# Carbide tools



## campzeke (Dec 11, 2015)

Being fairly new to turning I wanted to try using the carbide tools but didn't want to turn loose of the cash and opted to try making my own.  Here are a few photos of what I came up with.  Total cost for both tools is less than $40.

24 inches of 1/2' 1018 steel bar stock
2 3/4" copper pipe couplers
Carbide cutters (from Captain Eddie)
10-24 tap and drill bit
A little shop time, some elbow grease and quart of "Want To".

I guess the bottom line is anyone can make these and I can't see the $70-80 commercial made tools working any better. 

C&C Welcome. ....


----------



## stonepecker (Dec 11, 2015)

They look as good as anything else I have seen.
Commerical or home-made....... it is what you do with it that counts.

Now lets see you post a few pictures of the pens you made.
Congrats on your new tools.


----------



## plantman (Dec 11, 2015)

Very nice job !! I also make a lot of my own tools because I can custom fit them to my liking.   Jim  S


----------



## Sappheiros (Dec 12, 2015)

Nice tools!  Hope you put them to good use!


----------



## low_48 (Dec 12, 2015)

I would be curious if you get any rotation of the cutters during use.
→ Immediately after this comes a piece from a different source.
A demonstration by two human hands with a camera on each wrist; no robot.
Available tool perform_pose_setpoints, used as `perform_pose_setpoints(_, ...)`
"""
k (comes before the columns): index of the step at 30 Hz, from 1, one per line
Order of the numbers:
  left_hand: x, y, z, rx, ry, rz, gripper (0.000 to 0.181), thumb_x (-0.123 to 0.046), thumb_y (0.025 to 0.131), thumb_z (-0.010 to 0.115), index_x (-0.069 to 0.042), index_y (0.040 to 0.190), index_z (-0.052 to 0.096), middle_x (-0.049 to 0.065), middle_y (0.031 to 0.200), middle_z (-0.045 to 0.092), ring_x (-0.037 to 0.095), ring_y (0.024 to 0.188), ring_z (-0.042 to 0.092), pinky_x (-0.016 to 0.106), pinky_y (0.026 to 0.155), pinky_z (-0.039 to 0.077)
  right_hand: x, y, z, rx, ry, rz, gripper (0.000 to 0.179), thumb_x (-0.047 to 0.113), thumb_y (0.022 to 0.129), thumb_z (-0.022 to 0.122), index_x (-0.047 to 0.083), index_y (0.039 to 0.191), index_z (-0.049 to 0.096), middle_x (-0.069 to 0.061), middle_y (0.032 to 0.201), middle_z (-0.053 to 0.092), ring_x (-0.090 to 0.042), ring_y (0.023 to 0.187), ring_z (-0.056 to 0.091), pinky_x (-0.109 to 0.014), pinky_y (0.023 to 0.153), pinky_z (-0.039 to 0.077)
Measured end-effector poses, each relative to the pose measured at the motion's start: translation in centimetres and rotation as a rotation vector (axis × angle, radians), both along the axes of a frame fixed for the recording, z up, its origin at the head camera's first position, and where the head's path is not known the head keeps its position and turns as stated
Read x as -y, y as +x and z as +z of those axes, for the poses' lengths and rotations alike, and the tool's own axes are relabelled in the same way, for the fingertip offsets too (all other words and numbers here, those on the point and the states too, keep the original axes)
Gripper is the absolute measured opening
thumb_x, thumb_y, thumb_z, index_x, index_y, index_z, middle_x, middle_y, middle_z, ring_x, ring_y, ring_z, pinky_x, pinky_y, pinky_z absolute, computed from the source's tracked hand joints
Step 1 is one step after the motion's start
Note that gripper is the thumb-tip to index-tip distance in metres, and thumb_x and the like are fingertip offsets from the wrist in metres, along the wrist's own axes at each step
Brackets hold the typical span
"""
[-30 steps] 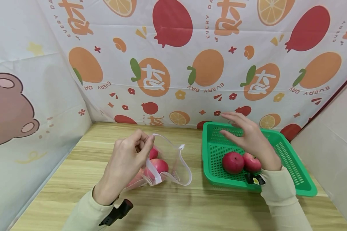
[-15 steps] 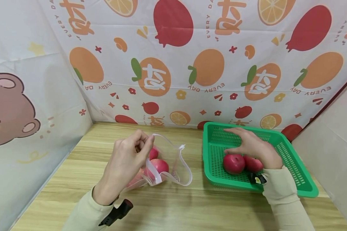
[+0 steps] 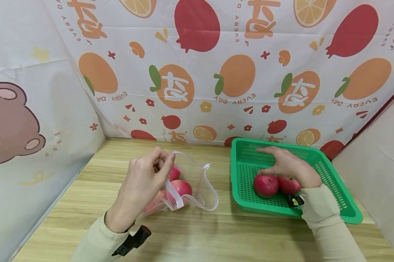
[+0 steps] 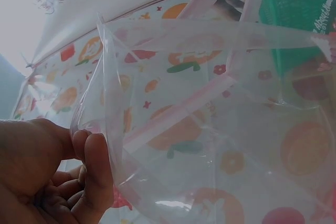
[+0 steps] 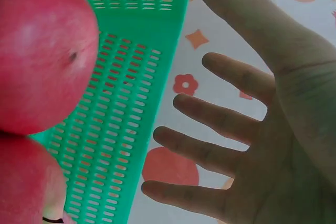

The production tools use a tapered shank screw, and a fairly close shoulder on the square cutter, to eliminate rotation. Let us know how they work, thanks.


----------



## Rockytime (Dec 12, 2015)

You've done very well. It's the only way to fly!


----------



## chrisb1963 (Dec 12, 2015)

*carbide*

i have the exact tools love them did i say i love them , the round one is almost to agresssive but the square is perfect    round is roughing tool   really sharp tools about all i use..


----------



## magpens (Dec 12, 2015)

Nice going !!!!

What is the correct technical specification for the screws you used , please ?

Do you get those from Cap'n Eddie ?


----------



## PeetyInMich (Dec 13, 2015)

I have used keyway stock and it works well too.


----------



## campzeke (Dec 13, 2015)

I have not had any problems with cutter rotation during use but I did make sure I tightened them securely before I tried to use them. The screws I used came with the cutters I purchased from Captain Eddy.

I have used the tools on wood, acrylic and deer antler.  Performance on wood was ok..... jury is still out.  Acrylic was so so, they seem to chip the material away rather than cut. Deer antler cut like butter. I have only turned 1 of each and will keep working with them.  I suspect they are like any new tool,  you have to learn how it works best for your application then use it where it works best for you. 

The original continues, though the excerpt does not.